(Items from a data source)

********************

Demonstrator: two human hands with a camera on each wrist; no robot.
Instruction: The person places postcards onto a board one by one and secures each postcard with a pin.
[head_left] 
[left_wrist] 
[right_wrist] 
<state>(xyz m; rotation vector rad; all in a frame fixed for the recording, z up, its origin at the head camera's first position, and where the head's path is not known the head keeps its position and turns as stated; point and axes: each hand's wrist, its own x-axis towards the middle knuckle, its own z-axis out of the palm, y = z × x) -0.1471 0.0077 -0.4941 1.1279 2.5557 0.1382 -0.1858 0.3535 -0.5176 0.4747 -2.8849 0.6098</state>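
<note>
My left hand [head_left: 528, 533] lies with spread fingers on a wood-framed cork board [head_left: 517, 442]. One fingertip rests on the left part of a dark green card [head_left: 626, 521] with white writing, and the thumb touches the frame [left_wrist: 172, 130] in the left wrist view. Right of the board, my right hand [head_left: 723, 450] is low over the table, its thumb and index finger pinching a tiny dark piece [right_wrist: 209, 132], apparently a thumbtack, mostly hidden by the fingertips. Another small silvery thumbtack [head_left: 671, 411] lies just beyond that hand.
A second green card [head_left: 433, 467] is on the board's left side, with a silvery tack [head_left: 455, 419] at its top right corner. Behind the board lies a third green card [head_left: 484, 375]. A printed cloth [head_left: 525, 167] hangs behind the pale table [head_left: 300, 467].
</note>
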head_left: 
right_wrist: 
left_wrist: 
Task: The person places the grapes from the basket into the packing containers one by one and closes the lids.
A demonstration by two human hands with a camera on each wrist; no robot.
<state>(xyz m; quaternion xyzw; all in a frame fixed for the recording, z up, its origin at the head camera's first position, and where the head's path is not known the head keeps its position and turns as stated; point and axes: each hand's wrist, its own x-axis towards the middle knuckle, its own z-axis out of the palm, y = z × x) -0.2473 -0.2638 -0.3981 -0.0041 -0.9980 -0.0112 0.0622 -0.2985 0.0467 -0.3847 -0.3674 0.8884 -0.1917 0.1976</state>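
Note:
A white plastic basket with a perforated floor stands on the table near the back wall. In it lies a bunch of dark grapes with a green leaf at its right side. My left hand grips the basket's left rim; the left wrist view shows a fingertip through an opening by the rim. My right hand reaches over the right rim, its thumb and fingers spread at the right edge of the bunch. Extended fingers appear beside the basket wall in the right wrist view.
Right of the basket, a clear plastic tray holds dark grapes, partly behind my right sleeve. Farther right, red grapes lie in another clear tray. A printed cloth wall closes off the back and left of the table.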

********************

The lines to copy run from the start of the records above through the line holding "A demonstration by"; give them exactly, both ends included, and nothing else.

**Task output:**
Demonstrator: two human hands with a camera on each wrist; no robot.
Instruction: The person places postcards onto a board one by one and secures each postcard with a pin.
[head_left] 
[left_wrist] 
[right_wrist] 
<state>(xyz m; rotation vector rad; all in a frame fixed for the recording, z up, its origin at the head camera's first position, and where the head's path is not known the head keeps its position and turns as stated; point and axes: each hand's wrist, its own x-axis towards the middle knuckle, its own z-axis out of the palm, y = z × x) -0.1471 0.0077 -0.4941 1.1279 2.5557 0.1382 -0.1858 0.3535 -0.5176 0.4747 -2.8849 0.6098</state>
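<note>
My left hand [head_left: 528, 533] lies with spread fingers on a wood-framed cork board [head_left: 517, 442]. One fingertip rests on the left part of a dark green card [head_left: 626, 521] with white writing, and the thumb touches the frame [left_wrist: 172, 130] in the left wrist view. Right of the board, my right hand [head_left: 723, 450] is low over the table, its thumb and index finger pinching a tiny dark piece [right_wrist: 209, 132], apparently a thumbtack, mostly hidden by the fingertips. Another small silvery thumbtack [head_left: 671, 411] lies just beyond that hand.
A second green card [head_left: 433, 467] is on the board's left side, with a silvery tack [head_left: 455, 419] at its top right corner. Behind the board lies a third green card [head_left: 484, 375]. A printed cloth [head_left: 525, 167] hangs behind the pale table [head_left: 300, 467].
</note>
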head_left: 
right_wrist: 
left_wrist: 
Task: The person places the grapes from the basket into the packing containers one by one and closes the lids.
A demonstration by two human hands with a camera on each wrist; no robot.

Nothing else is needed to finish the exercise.